*The task*: From the entries below, write out exactly the lines between the line holding "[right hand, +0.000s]" and the line holding "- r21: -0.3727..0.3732", inclusive, excluding any pictures.

*Given records*:

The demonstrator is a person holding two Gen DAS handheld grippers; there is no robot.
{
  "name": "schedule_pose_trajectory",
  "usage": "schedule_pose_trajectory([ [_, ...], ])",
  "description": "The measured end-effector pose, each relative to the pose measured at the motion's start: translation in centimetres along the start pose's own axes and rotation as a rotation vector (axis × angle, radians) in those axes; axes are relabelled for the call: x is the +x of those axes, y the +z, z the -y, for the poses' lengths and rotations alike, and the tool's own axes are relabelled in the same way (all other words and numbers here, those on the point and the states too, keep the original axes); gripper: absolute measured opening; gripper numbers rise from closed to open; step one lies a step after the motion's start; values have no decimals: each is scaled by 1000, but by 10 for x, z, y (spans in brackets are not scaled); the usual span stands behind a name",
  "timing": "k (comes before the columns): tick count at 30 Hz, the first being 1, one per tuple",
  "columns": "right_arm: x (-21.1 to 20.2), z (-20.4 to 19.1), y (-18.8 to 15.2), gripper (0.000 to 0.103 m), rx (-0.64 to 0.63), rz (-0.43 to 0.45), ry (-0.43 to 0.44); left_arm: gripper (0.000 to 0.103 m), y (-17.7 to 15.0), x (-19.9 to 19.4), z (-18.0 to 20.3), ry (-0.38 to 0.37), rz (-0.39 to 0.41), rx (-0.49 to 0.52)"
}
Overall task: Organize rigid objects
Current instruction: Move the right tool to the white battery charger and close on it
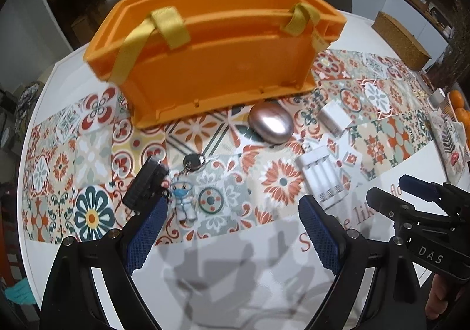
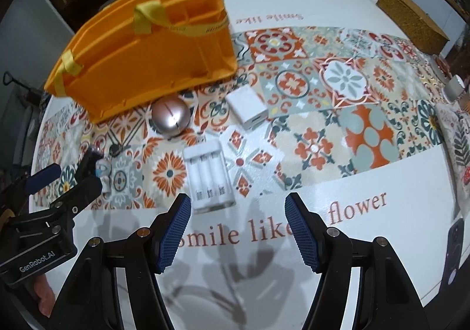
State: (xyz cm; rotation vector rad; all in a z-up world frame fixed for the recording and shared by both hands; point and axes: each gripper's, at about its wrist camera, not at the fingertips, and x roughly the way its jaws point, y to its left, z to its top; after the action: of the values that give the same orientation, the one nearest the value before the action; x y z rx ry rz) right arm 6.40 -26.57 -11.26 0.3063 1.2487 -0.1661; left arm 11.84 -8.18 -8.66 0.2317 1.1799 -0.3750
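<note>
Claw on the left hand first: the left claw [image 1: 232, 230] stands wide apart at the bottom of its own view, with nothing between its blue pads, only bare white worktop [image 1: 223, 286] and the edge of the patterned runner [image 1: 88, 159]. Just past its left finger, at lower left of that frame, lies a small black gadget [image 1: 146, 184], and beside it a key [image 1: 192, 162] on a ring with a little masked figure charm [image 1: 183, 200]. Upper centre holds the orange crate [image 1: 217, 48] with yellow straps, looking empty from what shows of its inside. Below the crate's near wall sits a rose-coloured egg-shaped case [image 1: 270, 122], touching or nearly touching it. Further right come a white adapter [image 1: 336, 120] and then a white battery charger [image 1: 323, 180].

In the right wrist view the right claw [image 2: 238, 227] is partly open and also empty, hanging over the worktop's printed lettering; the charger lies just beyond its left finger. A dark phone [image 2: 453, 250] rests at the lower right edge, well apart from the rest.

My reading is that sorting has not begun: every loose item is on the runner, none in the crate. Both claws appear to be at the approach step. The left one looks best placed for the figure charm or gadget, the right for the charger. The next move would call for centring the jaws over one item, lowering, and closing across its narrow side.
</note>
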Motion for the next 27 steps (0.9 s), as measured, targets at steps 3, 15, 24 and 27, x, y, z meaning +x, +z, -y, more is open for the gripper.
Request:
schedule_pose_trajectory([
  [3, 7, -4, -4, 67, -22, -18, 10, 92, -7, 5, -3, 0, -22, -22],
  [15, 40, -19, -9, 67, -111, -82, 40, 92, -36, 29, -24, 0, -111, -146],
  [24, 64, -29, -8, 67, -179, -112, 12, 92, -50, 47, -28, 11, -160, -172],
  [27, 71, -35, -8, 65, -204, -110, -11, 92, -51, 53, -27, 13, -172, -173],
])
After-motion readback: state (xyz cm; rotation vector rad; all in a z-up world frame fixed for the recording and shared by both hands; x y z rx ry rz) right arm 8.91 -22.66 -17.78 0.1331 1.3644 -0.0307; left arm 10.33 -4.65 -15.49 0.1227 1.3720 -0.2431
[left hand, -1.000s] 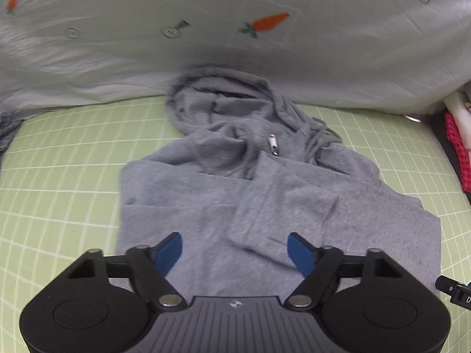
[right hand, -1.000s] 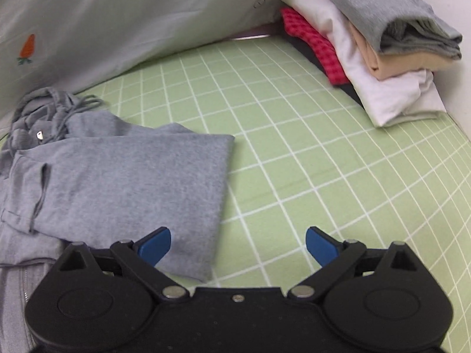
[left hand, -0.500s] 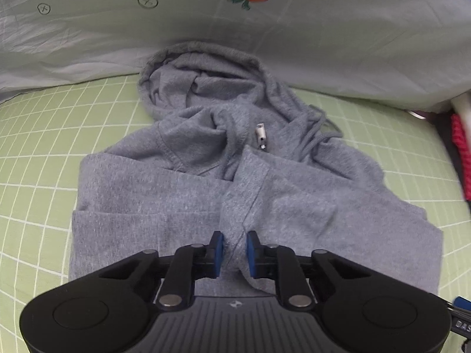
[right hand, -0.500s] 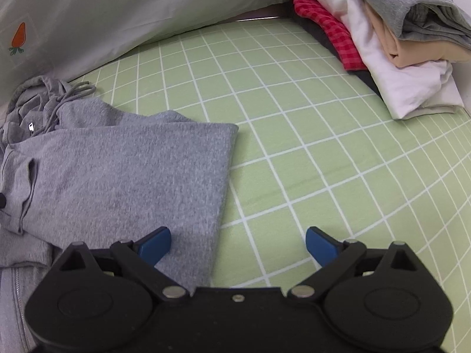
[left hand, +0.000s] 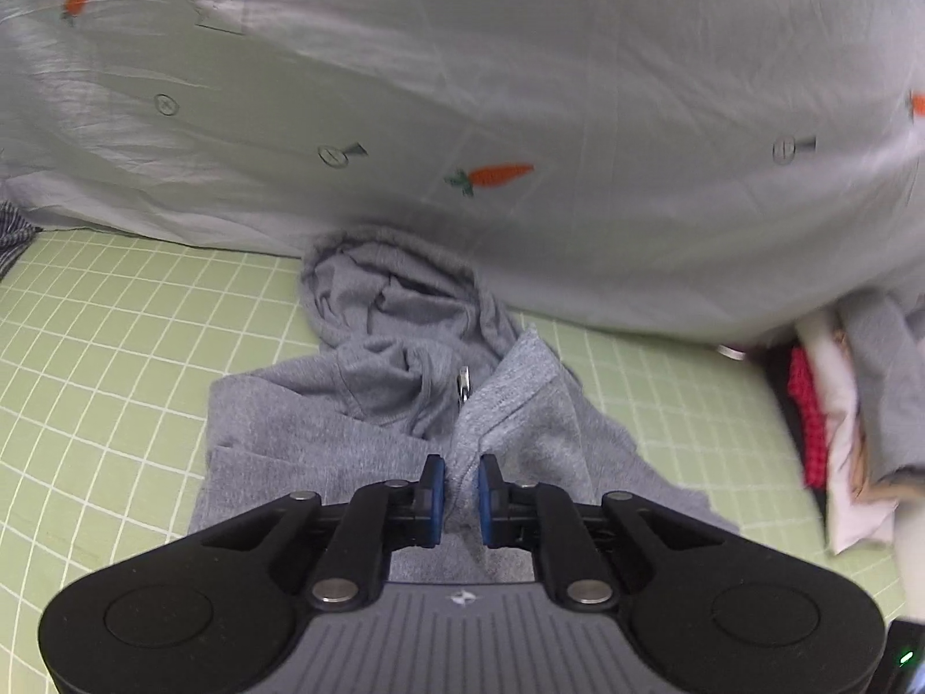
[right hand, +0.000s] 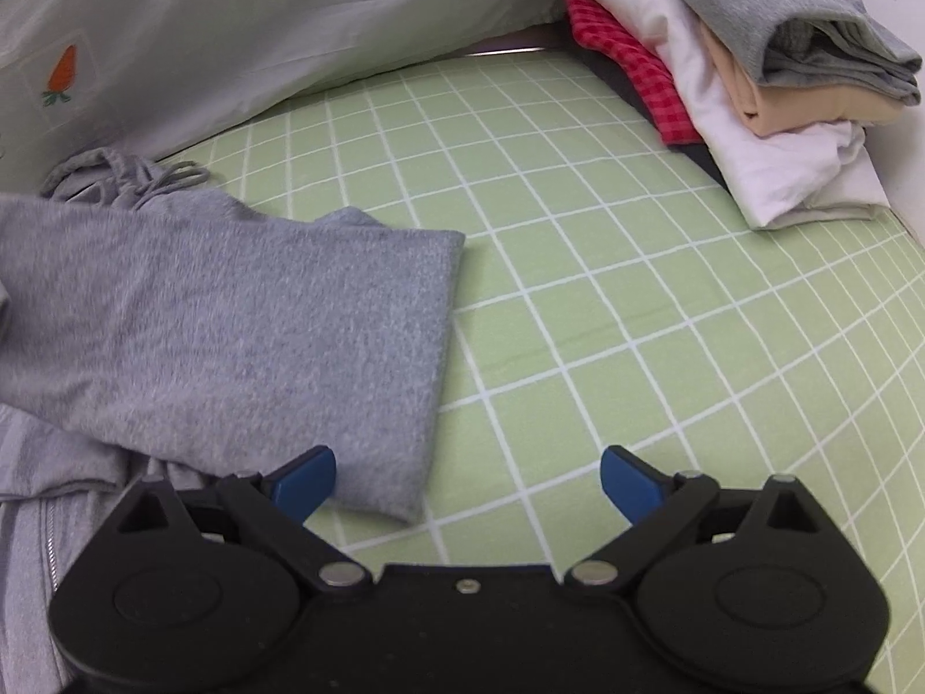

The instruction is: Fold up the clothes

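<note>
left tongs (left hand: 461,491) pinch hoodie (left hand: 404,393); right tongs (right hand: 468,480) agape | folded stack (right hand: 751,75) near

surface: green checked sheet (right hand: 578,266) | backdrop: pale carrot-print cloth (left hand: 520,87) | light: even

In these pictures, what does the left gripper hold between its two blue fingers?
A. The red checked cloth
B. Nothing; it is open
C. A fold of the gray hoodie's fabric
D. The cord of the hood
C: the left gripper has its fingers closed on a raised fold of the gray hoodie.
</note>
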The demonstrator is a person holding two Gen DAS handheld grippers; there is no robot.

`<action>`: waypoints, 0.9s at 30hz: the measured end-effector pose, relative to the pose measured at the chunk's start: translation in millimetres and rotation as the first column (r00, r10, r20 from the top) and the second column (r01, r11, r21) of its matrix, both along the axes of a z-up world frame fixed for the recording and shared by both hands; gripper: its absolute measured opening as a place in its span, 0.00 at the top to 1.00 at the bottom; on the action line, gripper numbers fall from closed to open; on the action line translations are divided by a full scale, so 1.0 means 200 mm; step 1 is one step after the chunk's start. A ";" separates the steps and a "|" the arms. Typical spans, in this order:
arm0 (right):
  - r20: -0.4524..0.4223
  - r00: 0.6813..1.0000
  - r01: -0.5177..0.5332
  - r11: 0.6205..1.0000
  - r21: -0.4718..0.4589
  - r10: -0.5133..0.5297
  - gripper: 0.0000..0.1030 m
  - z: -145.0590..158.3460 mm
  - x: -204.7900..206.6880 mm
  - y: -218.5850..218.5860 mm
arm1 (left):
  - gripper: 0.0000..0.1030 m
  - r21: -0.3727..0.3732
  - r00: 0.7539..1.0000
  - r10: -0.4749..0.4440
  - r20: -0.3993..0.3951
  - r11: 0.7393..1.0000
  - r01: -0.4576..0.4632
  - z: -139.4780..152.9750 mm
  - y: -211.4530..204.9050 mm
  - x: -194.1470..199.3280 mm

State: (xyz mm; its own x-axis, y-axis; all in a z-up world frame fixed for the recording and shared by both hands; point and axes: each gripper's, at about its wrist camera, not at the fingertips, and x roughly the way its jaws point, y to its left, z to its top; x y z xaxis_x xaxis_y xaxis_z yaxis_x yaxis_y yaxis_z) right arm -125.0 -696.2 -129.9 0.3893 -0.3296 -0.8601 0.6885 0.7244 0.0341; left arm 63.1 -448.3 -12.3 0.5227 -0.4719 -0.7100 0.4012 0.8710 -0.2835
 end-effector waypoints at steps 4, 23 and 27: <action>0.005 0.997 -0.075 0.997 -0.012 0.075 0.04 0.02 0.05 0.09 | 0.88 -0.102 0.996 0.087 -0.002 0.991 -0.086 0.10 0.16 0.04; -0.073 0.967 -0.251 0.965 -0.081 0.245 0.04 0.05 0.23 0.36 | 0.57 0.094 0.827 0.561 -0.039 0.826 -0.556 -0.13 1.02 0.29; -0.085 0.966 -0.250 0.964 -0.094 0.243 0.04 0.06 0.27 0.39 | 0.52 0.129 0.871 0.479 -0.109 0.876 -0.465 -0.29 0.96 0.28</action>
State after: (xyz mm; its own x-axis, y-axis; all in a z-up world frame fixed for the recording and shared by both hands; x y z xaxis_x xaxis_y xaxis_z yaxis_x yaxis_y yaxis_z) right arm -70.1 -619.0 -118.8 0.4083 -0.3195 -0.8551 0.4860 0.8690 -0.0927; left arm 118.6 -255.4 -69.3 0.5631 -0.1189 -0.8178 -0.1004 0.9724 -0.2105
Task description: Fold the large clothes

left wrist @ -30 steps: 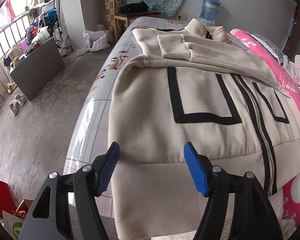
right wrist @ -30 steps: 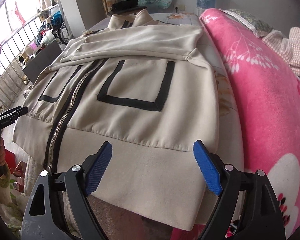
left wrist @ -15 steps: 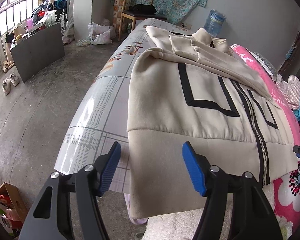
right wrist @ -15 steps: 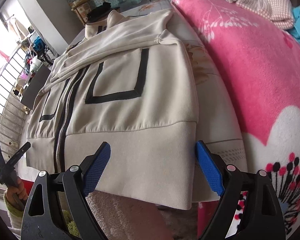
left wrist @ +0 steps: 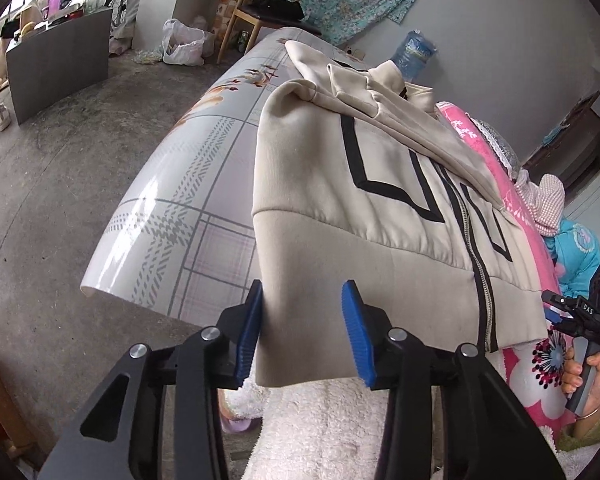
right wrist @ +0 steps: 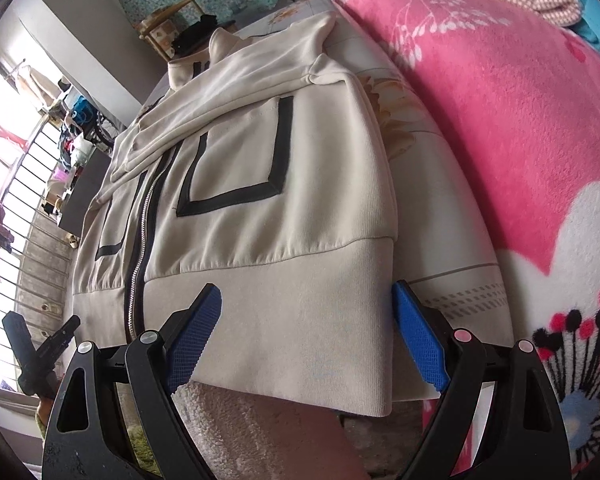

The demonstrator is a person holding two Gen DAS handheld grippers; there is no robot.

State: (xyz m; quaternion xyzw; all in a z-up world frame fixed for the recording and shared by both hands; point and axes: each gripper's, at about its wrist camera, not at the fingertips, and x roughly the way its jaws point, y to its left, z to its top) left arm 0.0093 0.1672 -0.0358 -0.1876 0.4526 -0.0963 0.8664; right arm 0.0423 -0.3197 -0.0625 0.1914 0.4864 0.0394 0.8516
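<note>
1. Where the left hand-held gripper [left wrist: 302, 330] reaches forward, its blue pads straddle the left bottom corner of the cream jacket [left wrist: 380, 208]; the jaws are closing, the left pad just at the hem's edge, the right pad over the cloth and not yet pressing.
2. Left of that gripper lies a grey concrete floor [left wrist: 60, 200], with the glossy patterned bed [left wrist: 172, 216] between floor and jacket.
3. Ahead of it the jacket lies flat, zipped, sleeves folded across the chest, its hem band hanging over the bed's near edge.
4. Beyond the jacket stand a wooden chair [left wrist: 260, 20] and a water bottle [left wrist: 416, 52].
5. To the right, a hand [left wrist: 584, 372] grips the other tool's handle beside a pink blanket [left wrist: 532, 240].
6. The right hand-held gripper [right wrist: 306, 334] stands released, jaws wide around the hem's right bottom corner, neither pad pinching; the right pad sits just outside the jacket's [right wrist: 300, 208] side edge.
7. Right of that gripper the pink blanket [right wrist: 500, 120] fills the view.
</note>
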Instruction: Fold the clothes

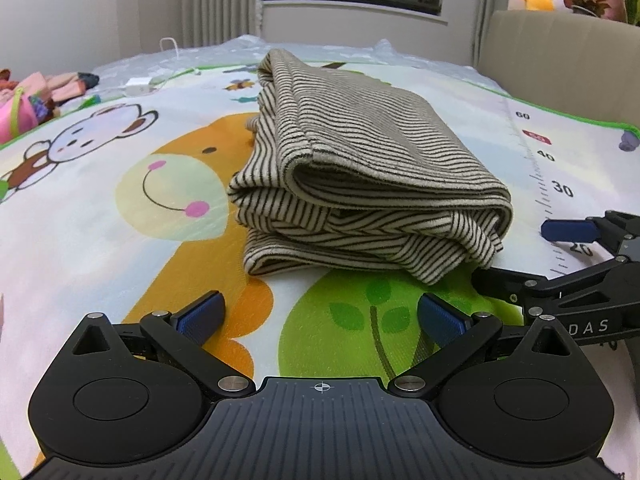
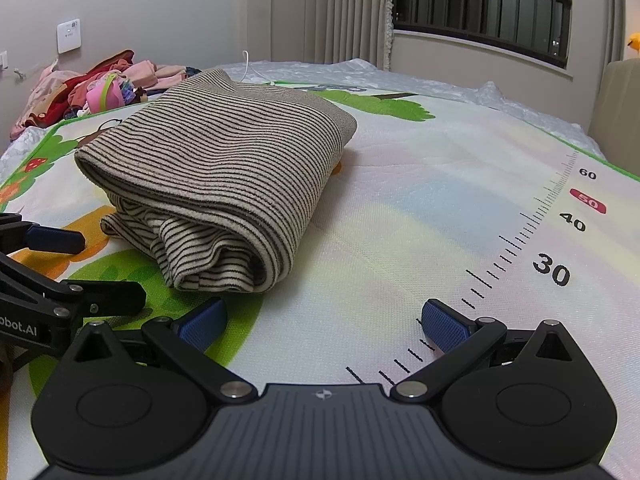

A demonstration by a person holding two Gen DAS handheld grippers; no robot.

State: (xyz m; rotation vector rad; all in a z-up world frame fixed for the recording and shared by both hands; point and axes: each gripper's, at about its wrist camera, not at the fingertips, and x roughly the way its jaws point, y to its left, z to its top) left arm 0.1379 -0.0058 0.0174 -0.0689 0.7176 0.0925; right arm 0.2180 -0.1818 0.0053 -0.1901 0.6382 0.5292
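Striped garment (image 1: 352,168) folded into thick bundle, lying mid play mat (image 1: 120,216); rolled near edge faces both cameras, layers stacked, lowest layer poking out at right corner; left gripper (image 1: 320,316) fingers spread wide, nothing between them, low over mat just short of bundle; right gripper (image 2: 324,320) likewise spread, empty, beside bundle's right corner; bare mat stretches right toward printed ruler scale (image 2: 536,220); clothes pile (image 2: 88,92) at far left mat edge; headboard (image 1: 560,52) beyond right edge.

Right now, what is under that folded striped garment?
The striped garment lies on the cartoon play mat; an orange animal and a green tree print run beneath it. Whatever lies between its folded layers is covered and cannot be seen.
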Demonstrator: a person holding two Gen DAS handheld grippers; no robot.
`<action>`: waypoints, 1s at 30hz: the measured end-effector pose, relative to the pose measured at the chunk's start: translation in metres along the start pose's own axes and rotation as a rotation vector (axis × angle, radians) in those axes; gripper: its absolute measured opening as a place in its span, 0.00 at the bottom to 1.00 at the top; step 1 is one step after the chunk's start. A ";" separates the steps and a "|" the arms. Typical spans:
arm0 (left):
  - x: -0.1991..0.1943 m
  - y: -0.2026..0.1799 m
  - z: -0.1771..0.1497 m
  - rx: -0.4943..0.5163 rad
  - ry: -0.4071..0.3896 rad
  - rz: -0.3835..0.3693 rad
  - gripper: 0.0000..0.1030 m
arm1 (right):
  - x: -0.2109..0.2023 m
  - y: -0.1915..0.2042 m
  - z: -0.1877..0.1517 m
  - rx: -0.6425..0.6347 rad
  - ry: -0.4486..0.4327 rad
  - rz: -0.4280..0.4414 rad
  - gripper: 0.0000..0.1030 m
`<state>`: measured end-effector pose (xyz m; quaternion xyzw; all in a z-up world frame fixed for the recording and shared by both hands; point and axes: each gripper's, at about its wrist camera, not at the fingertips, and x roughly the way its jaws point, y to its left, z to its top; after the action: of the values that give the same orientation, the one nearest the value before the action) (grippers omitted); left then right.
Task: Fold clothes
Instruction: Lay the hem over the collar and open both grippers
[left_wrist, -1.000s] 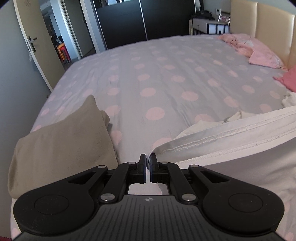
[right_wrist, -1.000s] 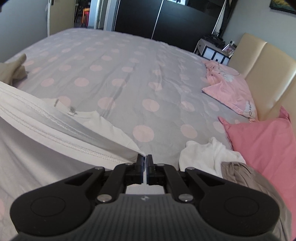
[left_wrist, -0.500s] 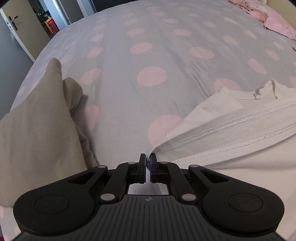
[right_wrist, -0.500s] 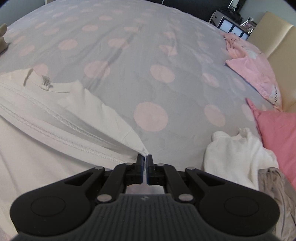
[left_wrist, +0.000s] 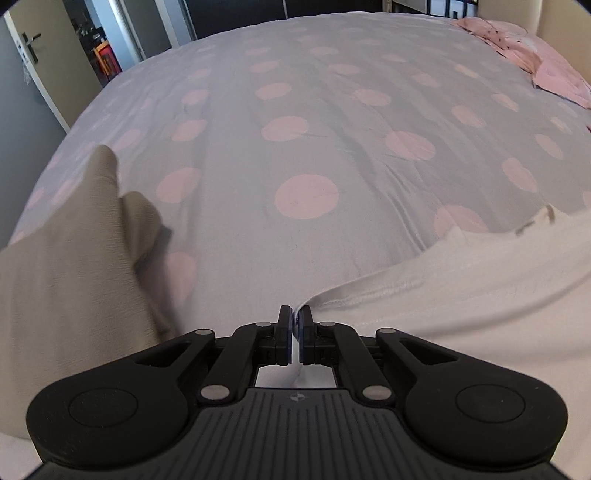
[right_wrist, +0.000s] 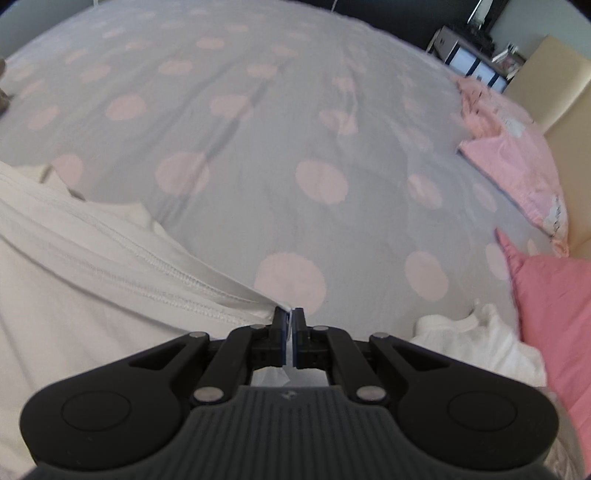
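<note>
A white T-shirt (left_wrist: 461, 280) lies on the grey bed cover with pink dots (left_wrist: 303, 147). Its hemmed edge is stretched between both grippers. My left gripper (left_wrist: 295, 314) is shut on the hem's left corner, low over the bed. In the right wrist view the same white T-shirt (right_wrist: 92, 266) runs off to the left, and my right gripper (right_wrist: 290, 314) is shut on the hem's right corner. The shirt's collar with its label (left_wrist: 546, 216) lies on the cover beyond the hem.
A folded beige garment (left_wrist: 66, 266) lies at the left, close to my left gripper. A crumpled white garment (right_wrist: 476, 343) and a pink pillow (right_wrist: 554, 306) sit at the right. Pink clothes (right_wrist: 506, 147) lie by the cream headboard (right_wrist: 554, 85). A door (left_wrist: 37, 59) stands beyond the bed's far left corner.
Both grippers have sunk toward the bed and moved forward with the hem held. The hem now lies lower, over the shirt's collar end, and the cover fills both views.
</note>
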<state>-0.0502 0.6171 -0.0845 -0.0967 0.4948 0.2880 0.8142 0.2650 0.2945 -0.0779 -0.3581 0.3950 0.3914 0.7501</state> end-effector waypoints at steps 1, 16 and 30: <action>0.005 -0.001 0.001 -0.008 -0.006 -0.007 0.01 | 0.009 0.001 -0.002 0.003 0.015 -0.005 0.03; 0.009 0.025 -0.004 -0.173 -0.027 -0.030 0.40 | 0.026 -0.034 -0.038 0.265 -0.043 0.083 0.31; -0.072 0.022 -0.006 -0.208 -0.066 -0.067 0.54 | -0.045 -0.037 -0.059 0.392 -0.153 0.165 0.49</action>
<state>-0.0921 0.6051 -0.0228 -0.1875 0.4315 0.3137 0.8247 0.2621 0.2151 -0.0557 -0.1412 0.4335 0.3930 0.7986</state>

*Answer to the exercise*:
[right hand, +0.000s] 

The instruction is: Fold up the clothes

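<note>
left tongs (left hand: 461,491) pinch hoodie (left hand: 404,393); right tongs (right hand: 468,480) agape | folded stack (right hand: 751,75) near

surface: green checked sheet (right hand: 578,266) | backdrop: pale carrot-print cloth (left hand: 520,87) | light: even

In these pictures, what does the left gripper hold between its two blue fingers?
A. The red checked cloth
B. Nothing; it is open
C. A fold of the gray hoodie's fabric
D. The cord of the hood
C: the left gripper has its fingers closed on a raised fold of the gray hoodie.
</note>
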The demonstrator is a person holding two Gen DAS handheld grippers; there is no robot.

`<action>`: waypoints, 0.9s at 30hz: the measured end-effector pose, relative to the pose measured at the chunk's start: translation in millimetres and rotation as the first column (r00, r10, r20 from the top) and the second column (r01, r11, r21) of its matrix, both along the axes of a z-up world frame fixed for the recording and shared by both hands; gripper: its absolute measured opening as a place in its span, 0.00 at the top to 1.00 at the bottom; on the action line, gripper numbers fall from closed to open; on the action line translations are divided by a full scale, so 1.0 means 200 mm; step 1 is one step after the chunk's start. A ";" separates the steps and a "|" the arms. Typical spans, in this order:
arm0 (right):
  - r20: -0.4524..0.4223
  - r00: 0.6813..1.0000
  - r01: -0.5177..0.5332
  - r11: 0.6205..1.0000
  - r21: -0.4718..0.4589
  - r10: -0.5133..0.5297
  - gripper: 0.0000..0.1030 m
  - z: -145.0590..158.3460 mm
  - x: -204.7900..206.6880 mm
  - y: -218.5850..218.5860 mm
arm1 (left):
  - gripper: 0.0000..0.1030 m
  - r21: -0.3727..0.3732

The required output has been supplied.